One common mistake younger people make is being too conservative with their investments. That is in their retirement accounts millennials frequently have an excessive amount invested in money market accounts. Even when someone can earn a return of 2 or 3 percent on a money market account that is a poor strategy, and it has been significantly worse in recent years when returns on cash have been essentially zero.

While a number of younger people can be turned off by the volatility of the stock market, over many decades stocks will provide a much higher return compared to more conservative investments. Unless someone is saving an unusually large amount, it is doubtful that person will have adequate retirement funds by having a conservative investment strategy throughout one’s life.

There is one area where young people should be conservative with their investments. That is, if someone is saving for a specific purchase, like a down payment on a house. If money will be withdrawn within a period of several years conservative investments are best, but long-term retirement money should be invested with more of a growth objective.

The other area that younger people need to focus on is building up their human capital, which determines the amount of money someone can earn over one’s lifetime. Having patience is important, as studies have shown that impatient people are more likely to drop out of school, or change careers too frequently thus damaging their long term earnings potential. Obviously there are times when it behooves a person to switch direction in school or employment, but sticking to a plan benefits most over time.

For people who are middle age the biggest potential problem is having too many large expenses. While many people in our local area have done extremely well owning homes over the years, there are others who have over spent on real estate and cannot keep up with their payments.

The other area of large expenses for middle age people are their children. It can be easy to spend large sums on various activities or education. However, parents need to be sure that they are providing adequately for their own retirement before providing optional extras for their children.

For people approaching retirement a major problem for many is inadequate savings. Most private sector workers no longer have pensions, so other than Social Security people are dependent upon retirement savings. Unfortunately, most people in their 50’s have retirement accounts that are not large enough to provide much in retirement income.

There are some with little savings who feel they can work indefinitely to maintain their standard of living. This strategy oftentimes does not work out. Poorer health may limit working options, or jobs may no longer be available in industries people have worked in. In addition some retirees may think freelance or part time work might provide additional income, but that is oftentimes insignificant.

One advantage that older homeowners in our area have is the equity in their homes. This is a major benefit for retirees here versus in other parts of the country. While using one’s house, as a source of income may not be the preferred way to provide additional income, it is an option.

Another problem older people need to contend with is delegating investment authority. Unfortunately, as people age, their financial decision-making weakens. Older people are more likely to fall victim to financial scammers.
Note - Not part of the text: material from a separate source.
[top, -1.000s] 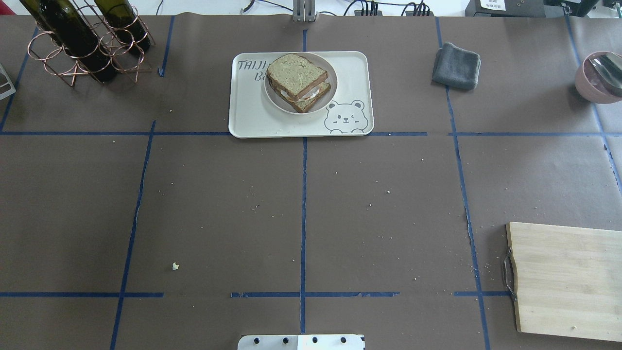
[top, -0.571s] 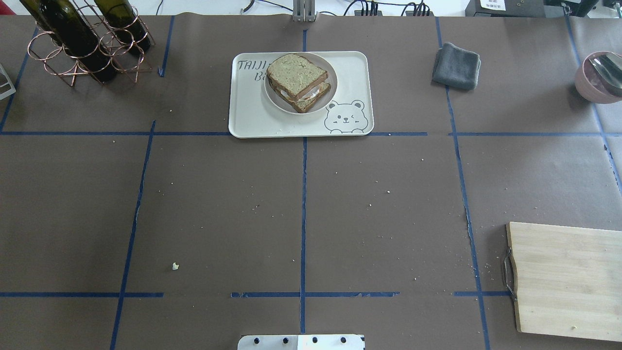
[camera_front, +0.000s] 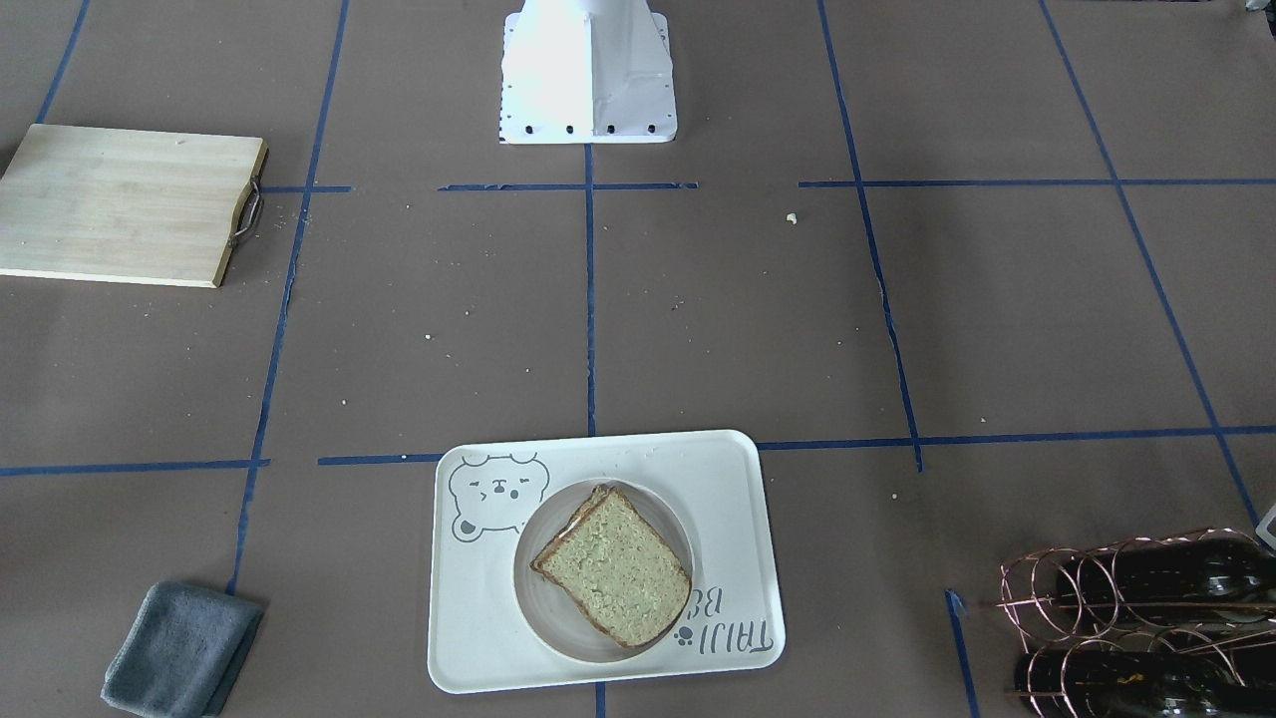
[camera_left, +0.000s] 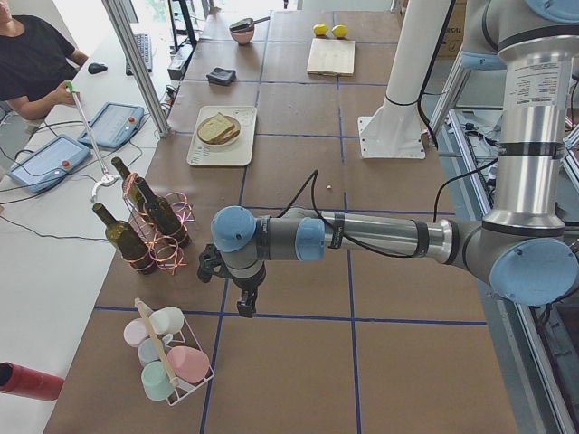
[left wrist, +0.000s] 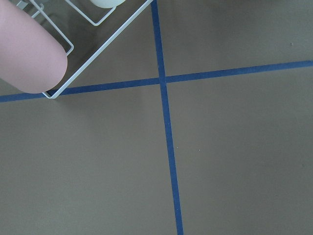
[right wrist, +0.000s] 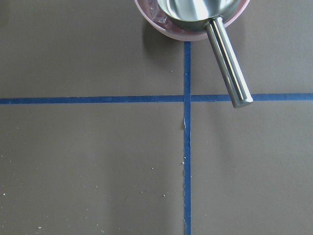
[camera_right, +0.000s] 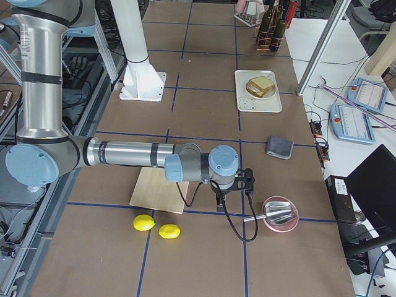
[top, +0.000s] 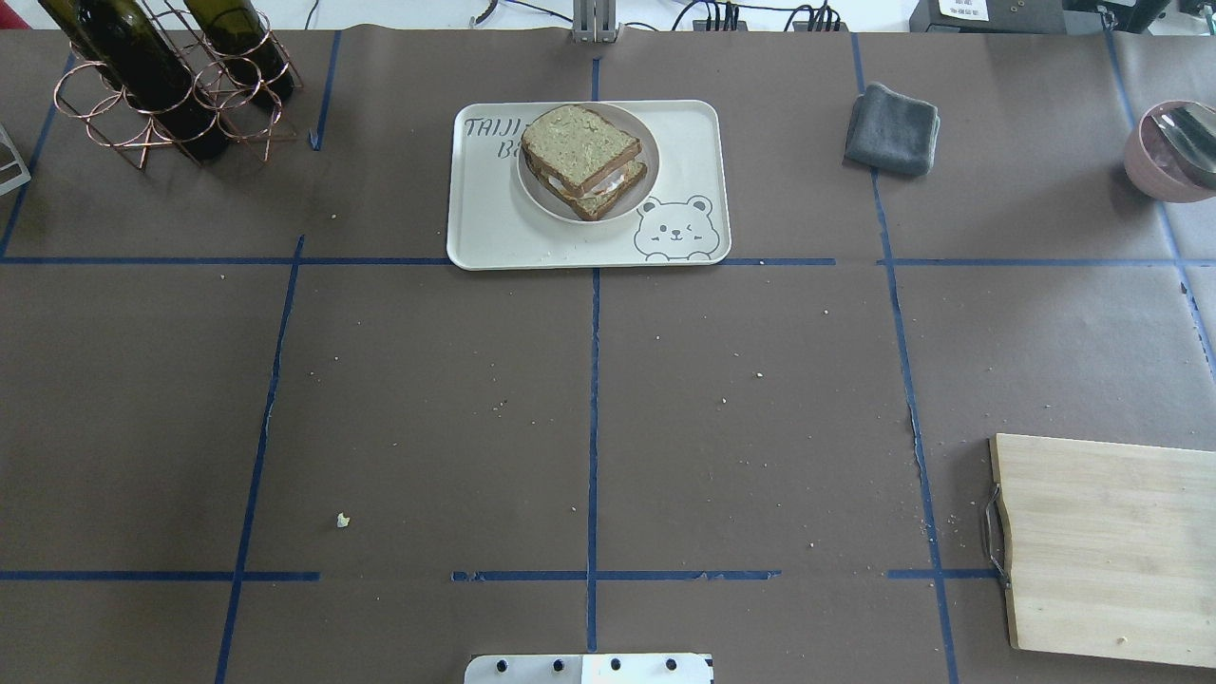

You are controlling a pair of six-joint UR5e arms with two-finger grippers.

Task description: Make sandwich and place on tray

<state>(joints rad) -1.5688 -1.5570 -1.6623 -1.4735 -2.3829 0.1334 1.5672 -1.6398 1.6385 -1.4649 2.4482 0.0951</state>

There is no set age when changes need to be made, but should be done before major cognitive declines take place.

Obviously delegating investment authority to competent children or other relatives makes this decision easier. If a family member is unable to handle this task, then a financial institution would need to be involved. Even with a financial institution involved there should still be a trusted relative or friend monitoring the financial firm.

People at different stages of their life have to contend with various issues.

Hopefully by avoiding certain mistakes individuals will be able to enjoy a reasonable standard of living throughout their life.